___ Given data ___

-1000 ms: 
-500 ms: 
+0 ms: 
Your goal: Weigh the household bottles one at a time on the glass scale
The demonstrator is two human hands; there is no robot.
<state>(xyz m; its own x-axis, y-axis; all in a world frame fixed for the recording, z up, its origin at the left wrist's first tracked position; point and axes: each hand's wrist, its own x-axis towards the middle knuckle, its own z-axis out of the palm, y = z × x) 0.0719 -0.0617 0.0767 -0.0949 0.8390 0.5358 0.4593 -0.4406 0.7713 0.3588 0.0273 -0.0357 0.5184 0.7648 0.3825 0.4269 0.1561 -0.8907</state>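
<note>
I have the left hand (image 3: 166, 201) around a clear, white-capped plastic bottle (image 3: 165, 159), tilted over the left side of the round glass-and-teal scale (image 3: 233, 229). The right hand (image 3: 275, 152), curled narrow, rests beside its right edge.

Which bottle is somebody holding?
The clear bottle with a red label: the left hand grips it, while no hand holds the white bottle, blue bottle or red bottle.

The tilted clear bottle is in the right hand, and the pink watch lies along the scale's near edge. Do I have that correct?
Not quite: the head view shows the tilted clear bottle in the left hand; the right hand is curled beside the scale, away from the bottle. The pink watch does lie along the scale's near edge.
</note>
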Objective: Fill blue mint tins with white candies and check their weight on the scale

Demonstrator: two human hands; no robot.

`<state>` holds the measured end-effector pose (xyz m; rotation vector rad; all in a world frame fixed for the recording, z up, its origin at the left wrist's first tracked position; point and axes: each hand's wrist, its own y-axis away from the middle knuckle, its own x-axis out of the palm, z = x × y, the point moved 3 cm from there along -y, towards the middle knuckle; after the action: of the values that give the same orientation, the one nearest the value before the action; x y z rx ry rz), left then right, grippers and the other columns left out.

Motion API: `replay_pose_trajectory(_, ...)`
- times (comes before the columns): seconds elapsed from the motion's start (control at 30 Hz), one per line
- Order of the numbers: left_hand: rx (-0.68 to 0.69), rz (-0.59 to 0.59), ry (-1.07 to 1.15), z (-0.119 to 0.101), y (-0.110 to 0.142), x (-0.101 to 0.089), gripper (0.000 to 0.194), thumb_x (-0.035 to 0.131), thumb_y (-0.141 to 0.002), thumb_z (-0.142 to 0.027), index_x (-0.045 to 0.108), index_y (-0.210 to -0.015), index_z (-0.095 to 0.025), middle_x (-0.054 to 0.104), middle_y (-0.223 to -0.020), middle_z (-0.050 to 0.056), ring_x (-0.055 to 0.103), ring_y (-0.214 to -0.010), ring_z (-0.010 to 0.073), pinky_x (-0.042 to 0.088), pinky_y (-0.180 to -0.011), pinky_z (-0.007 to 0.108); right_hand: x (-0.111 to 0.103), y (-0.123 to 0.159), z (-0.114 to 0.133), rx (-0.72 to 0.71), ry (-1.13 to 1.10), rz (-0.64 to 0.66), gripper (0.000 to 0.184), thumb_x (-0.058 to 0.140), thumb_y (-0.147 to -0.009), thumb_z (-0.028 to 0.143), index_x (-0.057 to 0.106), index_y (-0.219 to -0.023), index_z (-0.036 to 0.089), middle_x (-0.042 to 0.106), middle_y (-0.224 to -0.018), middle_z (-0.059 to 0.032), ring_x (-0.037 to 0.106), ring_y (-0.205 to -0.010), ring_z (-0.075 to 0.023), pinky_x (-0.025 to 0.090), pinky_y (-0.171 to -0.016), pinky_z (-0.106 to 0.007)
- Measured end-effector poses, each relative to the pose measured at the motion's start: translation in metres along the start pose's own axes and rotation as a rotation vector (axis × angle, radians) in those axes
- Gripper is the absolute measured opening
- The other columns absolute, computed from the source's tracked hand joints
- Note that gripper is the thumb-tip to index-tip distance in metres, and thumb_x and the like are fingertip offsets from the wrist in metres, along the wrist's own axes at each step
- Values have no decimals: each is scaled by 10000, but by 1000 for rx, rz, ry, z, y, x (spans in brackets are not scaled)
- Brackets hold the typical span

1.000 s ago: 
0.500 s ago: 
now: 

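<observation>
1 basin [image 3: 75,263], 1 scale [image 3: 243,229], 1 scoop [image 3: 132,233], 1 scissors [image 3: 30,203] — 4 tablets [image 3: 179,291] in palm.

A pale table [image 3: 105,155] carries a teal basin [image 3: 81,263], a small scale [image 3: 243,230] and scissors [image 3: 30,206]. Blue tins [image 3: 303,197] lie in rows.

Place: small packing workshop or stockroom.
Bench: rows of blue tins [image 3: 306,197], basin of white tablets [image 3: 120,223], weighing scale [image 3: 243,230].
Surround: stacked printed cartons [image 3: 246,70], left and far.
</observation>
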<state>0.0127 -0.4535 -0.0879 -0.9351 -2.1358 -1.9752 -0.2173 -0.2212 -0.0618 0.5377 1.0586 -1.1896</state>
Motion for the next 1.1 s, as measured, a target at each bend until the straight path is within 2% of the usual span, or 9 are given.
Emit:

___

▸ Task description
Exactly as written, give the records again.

▸ Expected output
-1000 ms: 
-500 ms: 
+0 ms: 
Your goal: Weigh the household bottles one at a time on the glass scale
The demonstrator is two human hands; there is no robot.
<state>(xyz m; its own x-axis, y-axis; all in a world frame fixed for the recording, z up, its origin at the left wrist's first tracked position; point and axes: each hand's wrist, its own x-axis towards the middle knuckle, its own z-axis out of the palm, y = z × x) 0.0719 -0.0617 0.0767 -0.0949 0.8390 0.5358 0.4593 -0.4406 0.7713 0.3588 0.0273 -0.0357 0.5184 0.7648 0.3825 0.4269 0.1561 -0.8907</state>
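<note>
I have the left hand (image 3: 166, 201) around a clear, white-capped plastic bottle (image 3: 165, 159), tilted over the left side of the round glass-and-teal scale (image 3: 233, 229). The right hand (image 3: 275, 152), curled narrow, rests beside its right edge.

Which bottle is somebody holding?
The clear bottle with a red label: the left hand grips it, while no hand holds the white bottle, blue bottle or red bottle.

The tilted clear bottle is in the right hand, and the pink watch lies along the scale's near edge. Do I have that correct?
Not quite: the head view shows the tilted clear bottle in the left hand; the right hand is curled beside the scale, away from the bottle. The pink watch does lie along the scale's near edge.
</note>
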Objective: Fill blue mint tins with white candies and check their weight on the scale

Demonstrator: two human hands; no robot.

`<state>` holds the measured end-effector pose (xyz m; rotation vector rad; all in a world frame fixed for the recording, z up, its origin at the left wrist's first tracked position; point and axes: each hand's wrist, its own y-axis away from the middle knuckle, its own x-axis out of the palm, z = x × y, the point moved 3 cm from there along -y, towards the middle knuckle; after the action: of the values that give the same orientation, the one nearest the value before the action; x y z rx ry rz), left then right, grippers and the other columns left out.

Motion API: `replay_pose_trajectory(_, ...)`
- times (comes before the columns): seconds elapsed from the motion's start (control at 30 Hz), one per line
- Order of the numbers: left_hand: rx (-0.68 to 0.69), rz (-0.59 to 0.59), ry (-1.07 to 1.15), z (-0.119 to 0.101), y (-0.110 to 0.142), x (-0.101 to 0.089), gripper (0.000 to 0.194), thumb_x (-0.035 to 0.131), thumb_y (-0.141 to 0.002), thumb_z (-0.142 to 0.027), index_x (-0.045 to 0.108), index_y (-0.210 to -0.015), index_z (-0.095 to 0.025), middle_x (-0.054 to 0.104), middle_y (-0.223 to -0.020), middle_z (-0.050 to 0.056), ring_x (-0.055 to 0.103), ring_y (-0.214 to -0.010), ring_z (-0.010 to 0.073), pinky_x (-0.042 to 0.088), pinky_y (-0.180 to -0.011), pinky_z (-0.007 to 0.108); right_hand: x (-0.111 to 0.103), y (-0.123 to 0.159), z (-0.114 to 0.133), rx (-0.72 to 0.71), ry (-1.13 to 1.10), rz (-0.64 to 0.66), gripper (0.000 to 0.184), thumb_x (-0.058 to 0.140), thumb_y (-0.147 to -0.009), thumb_z (-0.028 to 0.143), index_x (-0.057 to 0.106), index_y (-0.219 to -0.023), index_z (-0.036 to 0.089), middle_x (-0.042 to 0.106), middle_y (-0.224 to -0.018), middle_z (-0.059 to 0.032), ring_x (-0.037 to 0.106), ring_y (-0.205 to -0.010), ring_z (-0.075 to 0.023), pinky_x (-0.025 to 0.090), pinky_y (-0.171 to -0.016), pinky_z (-0.106 to 0.007)
- Measured end-effector poses, each relative to the pose measured at the motion's start: translation in metres along the start pose's own axes and rotation as a rotation vector (axis × angle, radians) in those axes
- Gripper is the absolute measured opening
- The other columns absolute, computed from the source's tracked hand joints
- Note that gripper is the thumb-tip to index-tip distance in metres, and thumb_x and the like are fingertip offsets from the wrist in metres, along the wrist's own axes at each step
- Values have no decimals: each is scaled by 10000, but by 1000 for rx, rz, ry, z, y, x (spans in brackets are not scaled)
- Brackets hold the typical span

1.000 s ago: 
0.500 s ago: 
now: 

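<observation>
1 basin [image 3: 75,263], 1 scale [image 3: 243,229], 1 scoop [image 3: 132,233], 1 scissors [image 3: 30,203] — 4 tablets [image 3: 179,291] in palm.

A pale table [image 3: 105,155] carries a teal basin [image 3: 81,263], a small scale [image 3: 243,230] and scissors [image 3: 30,206]. Blue tins [image 3: 303,197] lie in rows.

Place: small packing workshop or stockroom.
Bench: rows of blue tins [image 3: 306,197], basin of white tablets [image 3: 120,223], weighing scale [image 3: 243,230].
Surround: stacked printed cartons [image 3: 246,70], left and far.
</observation>
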<state>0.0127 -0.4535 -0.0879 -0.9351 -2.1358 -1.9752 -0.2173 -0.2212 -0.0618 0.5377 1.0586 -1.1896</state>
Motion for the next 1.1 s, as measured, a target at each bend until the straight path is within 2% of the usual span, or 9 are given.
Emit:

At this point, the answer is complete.